[INSTRUCTIONS TO FOLLOW]: The answer must be the data, repeated exactly.

[SOURCE MATERIAL]:
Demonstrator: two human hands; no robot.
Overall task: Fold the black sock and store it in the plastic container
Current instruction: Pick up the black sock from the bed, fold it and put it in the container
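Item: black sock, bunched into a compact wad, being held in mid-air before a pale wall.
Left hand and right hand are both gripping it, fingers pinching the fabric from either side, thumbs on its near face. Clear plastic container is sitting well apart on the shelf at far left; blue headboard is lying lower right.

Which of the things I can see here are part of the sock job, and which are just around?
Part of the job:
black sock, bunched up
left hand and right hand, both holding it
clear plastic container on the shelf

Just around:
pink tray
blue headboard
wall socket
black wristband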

[OUTPUT BELOW]:
Demonstrator: two human hands; no robot.
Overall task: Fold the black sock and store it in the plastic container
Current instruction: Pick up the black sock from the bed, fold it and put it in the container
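Item: black sock, bunched into a compact wad, being held in mid-air before a pale wall.
Left hand and right hand are both gripping it, fingers pinching the fabric from either side, thumbs on its near face. Clear plastic container is sitting well apart on the shelf at far left; blue headboard is lying lower right.

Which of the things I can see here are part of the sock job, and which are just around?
Part of the job:
black sock, bunched up
left hand and right hand, both holding it
clear plastic container on the shelf

Just around:
pink tray
blue headboard
wall socket
black wristband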

There is nothing else to add to the answer.